■ Try it:
Each line of the records containing "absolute" is to be copied out and returned.

(Records Opens)

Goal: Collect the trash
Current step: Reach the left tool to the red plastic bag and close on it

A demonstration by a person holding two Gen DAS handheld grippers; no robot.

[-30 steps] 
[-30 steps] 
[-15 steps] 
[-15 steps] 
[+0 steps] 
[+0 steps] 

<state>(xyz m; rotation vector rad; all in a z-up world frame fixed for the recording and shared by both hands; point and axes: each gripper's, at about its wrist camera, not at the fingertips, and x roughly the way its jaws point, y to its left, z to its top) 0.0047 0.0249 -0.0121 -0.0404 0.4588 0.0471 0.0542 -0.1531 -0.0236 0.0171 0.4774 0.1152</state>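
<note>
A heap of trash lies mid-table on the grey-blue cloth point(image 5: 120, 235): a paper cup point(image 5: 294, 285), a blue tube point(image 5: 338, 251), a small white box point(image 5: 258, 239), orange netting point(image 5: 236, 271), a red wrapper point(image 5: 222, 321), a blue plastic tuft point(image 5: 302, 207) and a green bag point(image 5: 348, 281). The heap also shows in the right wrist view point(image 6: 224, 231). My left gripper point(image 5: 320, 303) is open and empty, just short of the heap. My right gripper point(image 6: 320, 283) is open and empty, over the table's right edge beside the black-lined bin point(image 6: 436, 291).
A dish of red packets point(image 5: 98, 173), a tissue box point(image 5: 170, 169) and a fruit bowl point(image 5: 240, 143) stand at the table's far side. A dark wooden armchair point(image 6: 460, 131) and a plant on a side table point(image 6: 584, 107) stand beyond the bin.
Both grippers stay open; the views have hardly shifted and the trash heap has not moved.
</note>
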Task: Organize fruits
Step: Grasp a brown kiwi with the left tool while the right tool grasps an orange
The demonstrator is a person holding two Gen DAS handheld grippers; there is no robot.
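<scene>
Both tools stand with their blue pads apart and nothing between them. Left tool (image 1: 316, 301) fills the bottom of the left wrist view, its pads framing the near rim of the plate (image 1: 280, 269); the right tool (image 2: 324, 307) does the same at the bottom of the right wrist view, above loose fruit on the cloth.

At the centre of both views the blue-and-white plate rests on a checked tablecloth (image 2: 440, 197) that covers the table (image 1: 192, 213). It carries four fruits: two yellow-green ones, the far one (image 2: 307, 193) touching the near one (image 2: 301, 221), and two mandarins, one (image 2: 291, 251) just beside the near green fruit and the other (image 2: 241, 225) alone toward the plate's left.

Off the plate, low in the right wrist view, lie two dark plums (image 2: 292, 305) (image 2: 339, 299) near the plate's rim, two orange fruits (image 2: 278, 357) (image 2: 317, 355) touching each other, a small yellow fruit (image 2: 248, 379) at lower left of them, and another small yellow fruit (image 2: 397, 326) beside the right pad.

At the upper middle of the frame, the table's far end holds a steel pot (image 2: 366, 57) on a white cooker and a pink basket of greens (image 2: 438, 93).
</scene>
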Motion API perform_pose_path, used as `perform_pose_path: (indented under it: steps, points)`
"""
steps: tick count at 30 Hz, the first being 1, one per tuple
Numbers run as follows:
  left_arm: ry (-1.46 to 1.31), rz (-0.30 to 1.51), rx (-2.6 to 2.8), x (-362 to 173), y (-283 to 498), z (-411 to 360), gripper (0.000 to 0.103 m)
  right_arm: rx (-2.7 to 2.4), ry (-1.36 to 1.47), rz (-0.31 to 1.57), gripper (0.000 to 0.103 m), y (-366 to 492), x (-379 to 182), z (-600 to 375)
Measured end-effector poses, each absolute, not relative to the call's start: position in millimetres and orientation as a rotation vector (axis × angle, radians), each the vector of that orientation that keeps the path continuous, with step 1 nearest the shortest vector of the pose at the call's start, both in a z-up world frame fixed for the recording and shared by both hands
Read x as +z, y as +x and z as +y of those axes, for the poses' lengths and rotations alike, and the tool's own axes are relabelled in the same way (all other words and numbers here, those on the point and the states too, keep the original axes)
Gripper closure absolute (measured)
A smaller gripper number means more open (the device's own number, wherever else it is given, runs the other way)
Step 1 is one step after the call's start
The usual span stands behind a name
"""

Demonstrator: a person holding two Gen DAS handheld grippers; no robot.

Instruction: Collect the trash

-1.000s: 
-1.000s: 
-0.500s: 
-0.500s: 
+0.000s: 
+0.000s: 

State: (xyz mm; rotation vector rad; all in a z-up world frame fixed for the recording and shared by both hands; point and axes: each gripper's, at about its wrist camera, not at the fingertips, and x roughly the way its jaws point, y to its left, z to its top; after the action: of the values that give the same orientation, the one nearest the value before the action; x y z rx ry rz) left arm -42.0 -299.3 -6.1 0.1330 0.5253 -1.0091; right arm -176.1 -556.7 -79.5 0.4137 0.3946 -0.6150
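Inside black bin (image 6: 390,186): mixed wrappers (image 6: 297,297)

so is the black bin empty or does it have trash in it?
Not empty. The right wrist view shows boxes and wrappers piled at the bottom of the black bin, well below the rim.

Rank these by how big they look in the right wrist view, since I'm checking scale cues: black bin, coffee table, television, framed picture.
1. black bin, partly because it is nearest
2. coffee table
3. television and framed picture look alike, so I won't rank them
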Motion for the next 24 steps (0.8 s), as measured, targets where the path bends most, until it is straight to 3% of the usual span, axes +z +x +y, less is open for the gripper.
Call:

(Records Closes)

■ Response area:
Measured end-effector poses, each absolute, not relative to the call's start: position in millimetres and orientation as a rotation vector (axis × angle, radians), each the vector of that orientation that keeps the path continuous, with step 1 nearest the shortest vector of the pose at the call's start, both in a z-up world frame fixed for the recording and shared by both hands
Gripper closure absolute (measured)

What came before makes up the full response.